Irradiation (manufactured by ESI Co., Ltd.) was carried out to cure and form a polymer layer. For each film thickness, 10 pairs of high refractive index layers and 10 low refractive index layers were alternately laminated to form a diffraction grating.

The diffraction efficiency of the obtained diffraction grating was measured with a spectrophotometer (UV-365: manufactured by Shimadzu Corporation), and it was found that the diffraction efficiency was 52% on average in the range of 800 nm to 2000 nm. .

[0032]

As is apparent from the above description, according to the method of manufacturing a diffraction grating of the present invention, a layer made of two or more kinds of polymers having different refractive indexes is repeated with relatively high and low refractive indexes. In addition, since a high refractive index polymer layer and a low refractive index polymer layer are laminated by a coating method in order,
By stacking layers with different thicknesses, it is possible to easily manufacture a diffraction grating having a wide diffraction wavelength.

Specifically, the diffraction wavelength range is set to 800, for example.
The thickness can be set to nm to 2000 nm, and in this case, a good heat ray reflective film that transmits visible light and reflects heat rays is obtained.
By using this heat ray reflective film for a window of an automobile or a building, it is possible to reduce an increase in temperature inside the vehicle and in the room.

As a use other than such a heat ray reflective film, the present invention can be applied to a color filter for a liquid crystal display or the like which reflects light of a specific wavelength in the visible region, an ultraviolet cut film and the like.

[Brief description of drawings]

FIG. 1 is a laminated sectional view of one specific example of a diffraction grating manufactured by a manufacturing method of the present invention.
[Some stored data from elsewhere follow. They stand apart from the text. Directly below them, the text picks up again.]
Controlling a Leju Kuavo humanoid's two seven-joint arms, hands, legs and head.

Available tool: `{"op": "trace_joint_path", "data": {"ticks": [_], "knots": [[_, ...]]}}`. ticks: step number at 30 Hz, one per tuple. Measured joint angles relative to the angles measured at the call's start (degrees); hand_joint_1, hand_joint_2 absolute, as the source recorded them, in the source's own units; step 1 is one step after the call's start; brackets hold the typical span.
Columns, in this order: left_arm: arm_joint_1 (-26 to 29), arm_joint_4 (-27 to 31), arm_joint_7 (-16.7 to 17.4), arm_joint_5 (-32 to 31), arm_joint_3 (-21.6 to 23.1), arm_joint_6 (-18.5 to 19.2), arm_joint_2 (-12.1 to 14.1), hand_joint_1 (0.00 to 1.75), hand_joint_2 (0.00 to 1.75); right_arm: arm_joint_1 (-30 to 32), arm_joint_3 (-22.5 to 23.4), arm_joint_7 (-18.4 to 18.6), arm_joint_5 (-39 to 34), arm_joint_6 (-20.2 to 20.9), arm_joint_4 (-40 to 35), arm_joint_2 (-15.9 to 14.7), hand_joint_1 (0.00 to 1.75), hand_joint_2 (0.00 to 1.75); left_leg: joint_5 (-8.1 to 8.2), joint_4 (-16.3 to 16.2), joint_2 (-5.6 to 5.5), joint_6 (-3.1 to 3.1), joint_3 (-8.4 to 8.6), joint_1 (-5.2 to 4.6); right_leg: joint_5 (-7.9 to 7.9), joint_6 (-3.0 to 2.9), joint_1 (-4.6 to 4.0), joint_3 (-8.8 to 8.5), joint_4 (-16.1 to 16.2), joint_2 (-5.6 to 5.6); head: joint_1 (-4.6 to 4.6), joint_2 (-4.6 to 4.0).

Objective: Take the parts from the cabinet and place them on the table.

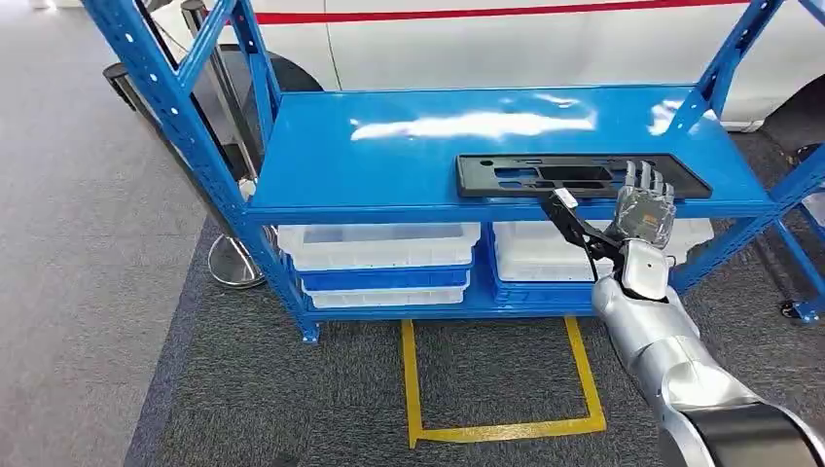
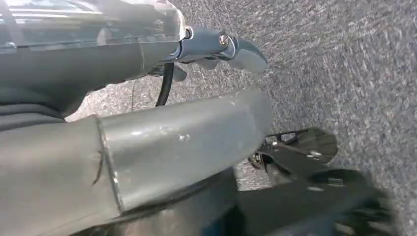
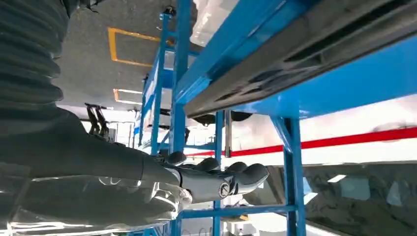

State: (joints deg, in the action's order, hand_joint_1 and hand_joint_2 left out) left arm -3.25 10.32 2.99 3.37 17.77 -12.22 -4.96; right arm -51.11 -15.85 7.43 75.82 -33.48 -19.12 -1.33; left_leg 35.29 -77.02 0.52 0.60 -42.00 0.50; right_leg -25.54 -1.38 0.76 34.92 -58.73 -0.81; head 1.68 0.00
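The black panel [image 1: 582, 176] lies flat on the blue shelf [image 1: 389, 146], its near edge just beyond the empty right hand's [image 1: 644, 209] straightened, spread fingers.

A silver, rounded right arm [image 1: 681, 365] ends in a dark cuff, its right hand [image 1: 644, 209] clear-shelled over grey fingers. A black bracket [image 1: 576, 226] juts from the white wrist. The left hand [image 2: 147, 49] shows a black cable [image 2: 165, 86], a screw and a grey ribbed cover.

Bare blue shelf top [image 1: 389, 146] lies open left of the black part [image 1: 582, 176]; corner uprights [image 1: 725, 63] flank it.
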Motion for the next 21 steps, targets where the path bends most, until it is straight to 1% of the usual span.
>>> {"op": "trace_joint_path", "data": {"ticks": [1,2,3,4,5,6,7,8,9,10,11,12,13,14,15,16,17,18,19,20,21], "knots": [[0.06,0.00,0.00,0.00,0.00,0.02,0.00,0.00,0.00,0.10,0.00,0.02,0.02,0.00,0.00,0.00,0.00,1.75,-0.71,-0.37,-0.01,-0.02,-0.58,0.00,-0.09,0.02,0.00,-0.08,-0.02,-0.33,0.00,0.00],[0.08,0.00,0.00,0.00,0.00,0.00,0.00,0.00,0.00,0.19,0.00,0.02,0.00,0.00,0.00,0.00,0.00,1.75,-2.99,1.65,-0.02,-0.13,-0.15,0.02,-0.28,0.08,0.00,-0.29,-0.05,-0.75,0.00,0.00],[-0.01,0.00,0.00,-0.02,0.00,0.02,0.00,0.00,0.00,0.15,0.02,0.02,0.02,0.00,0.00,0.00,0.00,1.75,-7.06,7.43,-0.09,-0.39,2.13,0.03,-0.54,0.28,0.00,-0.64,-0.18,-1.28,-0.02,0.00],[-0.05,0.00,0.00,-0.04,0.00,0.00,0.00,0.00,0.00,0.08,0.02,0.00,0.02,0.00,0.00,0.00,0.00,0.00,-10.09,12.61,-0.51,-0.70,4.24,0.03,-0.86,0.44,0.00,-0.92,-0.29,-1.56,0.00,0.00],[-0.02,-0.02,0.00,-0.07,0.00,0.00,0.02,0.00,0.00,0.06,0.02,0.00,0.11,0.00,0.00,0.11,0.00,0.00,-11.25,16.29,-1.29,-1.20,5.46,-0.01,-1.15,0.61,0.09,-0.99,-0.37,-1.59,-0.04,0.00],[0.00,-0.09,0.00,-0.09,0.00,0.00,0.02,0.00,0.00,-0.08,0.02,0.11,0.28,0.02,0.02,0.11,0.00,0.00,-10.80,16.82,-1.45,-1.27,6.09,-0.27,-1.26,0.89,-0.36,-0.81,-0.63,-1.80,-0.04,0.00],[-0.18,-0.09,0.00,-0.11,0.00,0.00,0.02,0.00,0.00,-0.05,0.02,0.39,0.53,0.02,0.00,0.09,0.00,0.00,-10.10,17.91,-1.38,-1.39,6.55,-0.28,-1.17,1.19,-0.19,-0.40,-0.66,-2.03,-0.02,0.00],[-0.22,-0.09,0.00,-0.22,0.00,0.00,0.02,0.00,0.00,0.07,0.02,0.54,0.82,0.19,0.02,0.04,0.00,1.75,-10.15,17.86,-1.39,-1.51,6.36,-0.32,-1.08,1.46,0.01,-0.39,-0.49,-2.07,-0.13,0.00],[-0.23,-0.09,0.00,-0.26,0.00,0.00,0.02,0.00,0.00,0.14,0.02,0.55,1.07,0.26,0.02,0.04,0.00,1.75,-10.07,17.85,-1.38,-1.66,6.41,-0.48,-1.07,1.75,0.00,-0.48,-0.27,-2.14,-0.07,0.00],[-0.14,-0.11,0.00,-0.26,0.00,0.00,0.04,0.00,0.00,0.12,0.02,0.55,1.29,0.39,0.02,0.02,0.00,1.75,-10.18,18.23,-1.28,-2.02,6.60,-0.35,-1.13,2.04,-0.03,-0.55,-0.20,-2.25,-0.09,0.00],[-0.07,-0.11,0.00,-0.28,0.00,0.02,0.04,0.00,0.00,0.23,0.02,0.04,1.73,0.63,-0.09,0.02,0.00,1.75,-10.51,19.24,-0.98,-2.58,7.45,0.12,-1.67,2.39,0.15,-0.66,-0.50,-1.44,-0.04,0.00],[-0.17,-0.11,-0.07,-0.37,-0.02,0.02,0.02,0.00,0.00,0.16,0.02,-0.50,2.12,0.81,-0.07,0.02,0.00,1.75,-10.49,19.57,-0.97,-2.87,7.80,0.12,-2.75,2.55,-0.07,-0.06,-2.25,-0.35,-0.40,0.00],[-0.28,-0.11,-0.13,-0.37,-0.02,0.02,0.00,0.00,0.00,0.03,0.02,-0.96,2.47,0.92,-0.07,0.02,0.00,1.75,-10.46,19.60,-0.97,-2.98,7.88,0.12,-4.18,2.71,-0.05,1.33,-5.08,-0.01,-0.42,0.00],[-0.35,-0.11,-0.13,-0.39,-0.02,0.09,-0.02,0.00,0.00,0.15,0.02,-2.01,2.93,0.94,-0.07,0.07,0.00,1.75,-10.34,19.59,-0.98,-3.15,7.94,0.12,-6.64,3.01,0.09,4.47,-10.99,0.22,-0.44,0.00],[-0.29,-0.11,-0.17,-0.42,-0.02,0.17,-0.02,0.00,0.00,0.62,0.02,-3.16,3.39,0.94,-0.04,0.22,0.00,1.75,-10.21,19.57,-0.96,-3.21,8.02,0.12,-8.10,3.23,0.20,7.13,-15.55,0.27,-0.42,0.00],[-0.20,-0.11,-0.22,-0.42,-0.02,0.17,-0.02,0.00,0.00,1.15,0.00,-4.01,3.54,0.90,-0.02,0.35,0.00,1.75,-10.07,19.52,-0.96,-3.18,8.10,0.12,-8.14,3.39,0.27,8.68,-17.77,0.30,-0.44,0.00],[-0.10,-0.11,-0.26,-0.42,-0.02,0.20,-0.02,0.00,0.00,1.65,0.00,-5.24,3.56,0.85,0.00,0.59,0.00,1.75,-9.91,19.49,-0.95,-3.12,8.28,0.13,-6.81,3.45,0.39,8.88,-17.25,0.37,-0.44,0.00],[-0.07,-0.11,-0.33,-0.42,-0.02,0.24,-0.04,0.00,0.00,2.04,-0.02,-6.77,3.56,0.83,0.00,0.85,0.00,1.75,-9.64,19.42,-0.95,-2.97,8.54,0.13,-4.08,3.39,0.53,7.66,-13.83,0.50,-0.42,0.00],[-0.10,-0.11,-0.44,-0.42,-0.02,0.28,-0.07,0.00,0.00,2.18,-0.04,-8.12,3.56,0.79,0.00,1.05,0.00,1.75,-9.35,19.28,-0.91,-2.80,8.92,0.13,-1.01,3.24,0.56,5.27,-8.66,0.62,-0.44,0.00],[-0.15,-0.11,-0.52,-0.44,-0.02,0.28,-0.07,0.00,0.00,2.22,-0.07,-9.24,3.58,0.76,0.00,1.35,0.00,1.75,-8.98,19.21,-0.88,-2.60,9.31,0.13,1.57,3.05,0.55,2.78,-3.46,0.85,-0.42,0.00],[-0.17,-0.11,-0.57,-0.44,-0.02,0.28,-0.04,0.00,0.00,2.30,-0.15,-9.99,3.80,0.76,0.00,1.60,0.00,1.75,-8.66,19.11,-0.88,-2.21,9.40,-0.14,1.08,2.89,0.24,1.38,-1.15,1.04,-0.44,0.00]]}}
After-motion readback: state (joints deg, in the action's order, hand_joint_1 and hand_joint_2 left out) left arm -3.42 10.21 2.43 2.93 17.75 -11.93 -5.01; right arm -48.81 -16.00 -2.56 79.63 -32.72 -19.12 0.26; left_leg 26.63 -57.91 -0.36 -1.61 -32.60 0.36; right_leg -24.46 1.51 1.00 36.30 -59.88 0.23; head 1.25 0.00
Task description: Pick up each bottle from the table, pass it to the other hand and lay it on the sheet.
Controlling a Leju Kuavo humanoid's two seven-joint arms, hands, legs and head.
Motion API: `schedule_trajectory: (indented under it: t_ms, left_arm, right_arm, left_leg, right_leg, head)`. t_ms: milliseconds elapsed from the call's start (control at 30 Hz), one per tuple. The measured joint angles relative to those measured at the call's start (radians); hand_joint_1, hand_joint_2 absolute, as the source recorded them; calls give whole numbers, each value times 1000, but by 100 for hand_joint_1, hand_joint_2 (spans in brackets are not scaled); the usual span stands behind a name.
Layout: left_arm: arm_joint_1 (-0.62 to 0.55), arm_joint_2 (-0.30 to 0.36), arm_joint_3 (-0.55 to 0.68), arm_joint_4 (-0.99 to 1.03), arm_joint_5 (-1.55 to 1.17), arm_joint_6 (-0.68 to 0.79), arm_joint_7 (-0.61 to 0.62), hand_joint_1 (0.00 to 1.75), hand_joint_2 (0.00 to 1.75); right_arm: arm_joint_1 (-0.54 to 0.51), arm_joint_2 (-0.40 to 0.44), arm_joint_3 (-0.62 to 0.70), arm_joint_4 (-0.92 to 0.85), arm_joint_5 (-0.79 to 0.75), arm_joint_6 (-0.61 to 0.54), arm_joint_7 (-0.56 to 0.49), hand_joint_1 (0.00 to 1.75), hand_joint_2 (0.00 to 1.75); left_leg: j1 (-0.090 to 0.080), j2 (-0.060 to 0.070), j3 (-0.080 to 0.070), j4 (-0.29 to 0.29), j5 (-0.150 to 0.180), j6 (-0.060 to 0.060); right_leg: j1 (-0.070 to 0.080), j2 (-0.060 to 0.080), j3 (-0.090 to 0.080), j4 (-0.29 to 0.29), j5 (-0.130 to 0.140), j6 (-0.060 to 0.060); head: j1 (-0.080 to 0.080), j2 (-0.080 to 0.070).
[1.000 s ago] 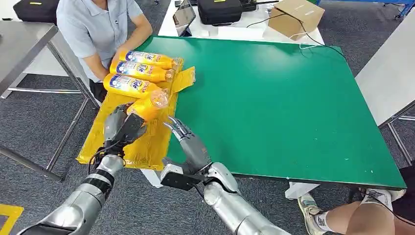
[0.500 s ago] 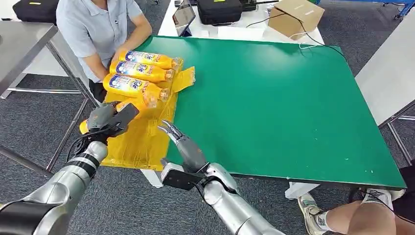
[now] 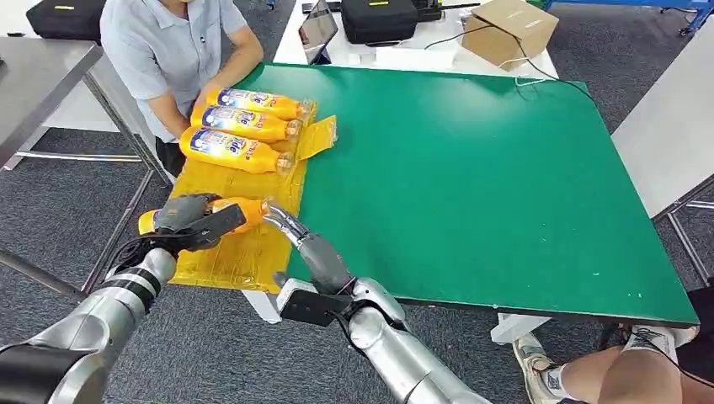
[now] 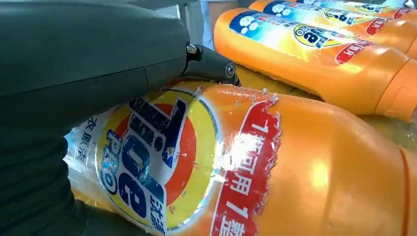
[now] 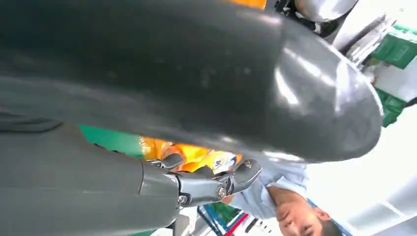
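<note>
My left hand [image 3: 189,220] grips an orange detergent bottle [image 3: 238,210] lying on its side low over the yellow sheet [image 3: 244,244], near the sheet's front left part. In the left wrist view the held bottle [image 4: 275,167] shows its blue and yellow label, with my dark fingers [image 4: 88,64] wrapped over it. Three more orange bottles [image 3: 236,147] lie side by side at the far end of the sheet. My right hand [image 3: 307,244] hovers open beside the held bottle's cap end, holding nothing.
The green table [image 3: 488,168] stretches to the right. A person in a light blue shirt [image 3: 168,42] sits at the sheet's far end, hands near the bottles. A cardboard box [image 3: 509,29] and black cases stand beyond the table. A steel table [image 3: 34,84] stands left.
My left hand has swung the bottle from tilted up to lying flat and lowered it toward the sheet's front left. The right hand has drifted slightly left and lower.
</note>
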Motion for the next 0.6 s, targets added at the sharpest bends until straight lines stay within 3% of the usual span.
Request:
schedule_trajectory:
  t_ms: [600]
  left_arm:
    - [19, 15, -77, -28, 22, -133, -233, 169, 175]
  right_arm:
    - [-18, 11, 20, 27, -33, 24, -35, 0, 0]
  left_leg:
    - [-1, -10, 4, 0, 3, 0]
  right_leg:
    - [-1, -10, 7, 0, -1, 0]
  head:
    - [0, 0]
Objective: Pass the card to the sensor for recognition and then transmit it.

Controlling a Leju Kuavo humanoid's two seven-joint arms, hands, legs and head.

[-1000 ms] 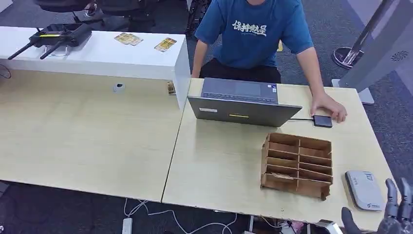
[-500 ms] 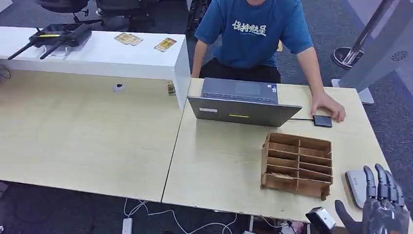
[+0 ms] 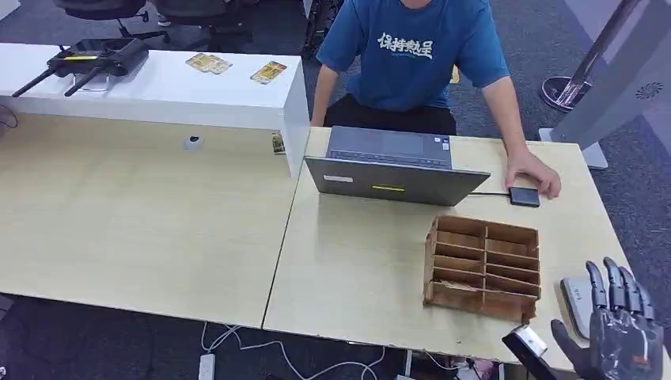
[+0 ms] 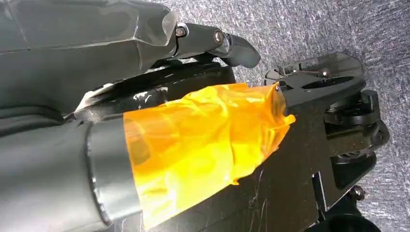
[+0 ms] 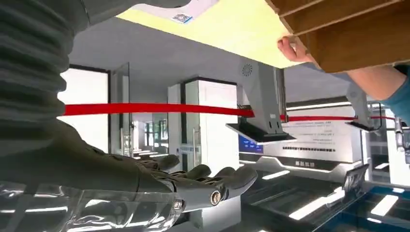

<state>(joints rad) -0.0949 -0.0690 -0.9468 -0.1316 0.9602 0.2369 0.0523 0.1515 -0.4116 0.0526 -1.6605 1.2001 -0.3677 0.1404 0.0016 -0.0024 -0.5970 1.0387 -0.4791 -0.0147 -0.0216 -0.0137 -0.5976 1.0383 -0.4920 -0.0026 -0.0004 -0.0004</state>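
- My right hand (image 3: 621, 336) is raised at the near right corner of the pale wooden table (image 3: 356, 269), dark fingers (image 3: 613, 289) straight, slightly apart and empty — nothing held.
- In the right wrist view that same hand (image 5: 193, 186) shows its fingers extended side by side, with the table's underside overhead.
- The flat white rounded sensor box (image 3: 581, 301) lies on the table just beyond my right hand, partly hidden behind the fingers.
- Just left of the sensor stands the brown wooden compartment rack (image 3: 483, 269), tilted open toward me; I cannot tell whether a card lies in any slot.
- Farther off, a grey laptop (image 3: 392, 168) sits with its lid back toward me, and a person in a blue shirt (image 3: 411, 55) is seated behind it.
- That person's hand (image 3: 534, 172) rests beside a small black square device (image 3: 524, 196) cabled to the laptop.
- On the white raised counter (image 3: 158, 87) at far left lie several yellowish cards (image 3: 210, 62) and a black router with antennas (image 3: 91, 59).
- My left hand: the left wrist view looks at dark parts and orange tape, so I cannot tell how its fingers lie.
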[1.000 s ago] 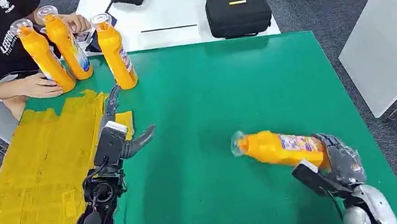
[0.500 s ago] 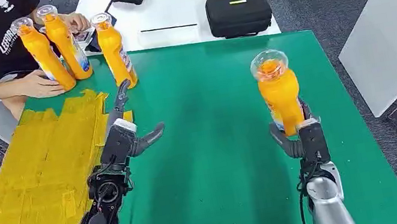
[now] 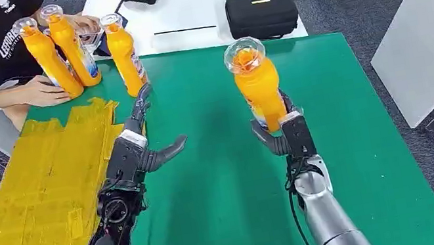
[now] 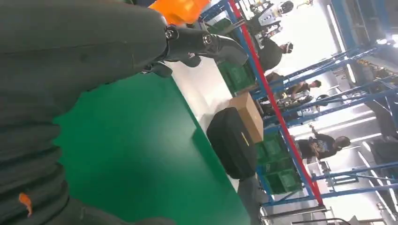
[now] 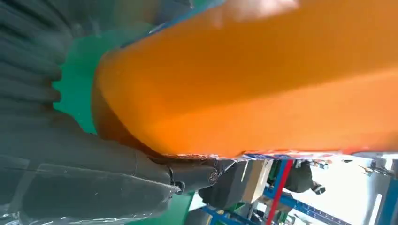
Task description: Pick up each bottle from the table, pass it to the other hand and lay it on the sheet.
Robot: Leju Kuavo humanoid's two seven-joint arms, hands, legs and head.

FIG. 2 is a diagram showing diffraction characteristics of the diffraction grating of FIG.

[Explanation of symbols]

1 ... High refractive index polymer layer (n _d = 0.13 μm)
1.59) 2 ... Low refractive index polymer layer (n _d = 0.13 μm)
1.41) 3 ... High refractive index polymer layer (n _d = 0.14 μm)
1.59) 4 ... Low refractive index polymer layer (n _d = 0.14 μm)
1.41) 5 ... High refractive index polymer layer (n _d = 0.67 μm)
1.59) 6 ... low-refractive index polymer layers having a thickness of 0.67 .mu.m (n _d =
1.41) 10 ... Diffraction grating (film thickness 70 μm)

Claims (5)

[Claims] 1. A high-refractive-index polymer layer and a low-refractive-index polymer layer are sequentially laminated by a coating method so that a layer composed of two or more kinds of polymers having different refractive indexes is repeated with relatively high and low refractive indexes. A method of manufacturing a diffraction grating, which comprises: 2. The method for producing a diffraction grating according to claim 1, wherein the polymer layers are made to have different thicknesses among at least some of the layers to enable diffraction in a wide wavelength range. 3. The production of a diffraction grating according to claim 1, wherein the polymer layer is produced by coating a polymer solution dissolved in a solvent which can be dried by heating and does not dissolve the adjacent polymer layer. Method. 4. The method for producing a diffraction grating according to claim 1, wherein the polymer layer is produced by coating an ionizing radiation curable liquid capable of forming a polymer film by irradiation with ionizing radiation. 5. The coating method according to claim 1, wherein spin coating is used.
A method of manufacturing a diffraction grating according to the item.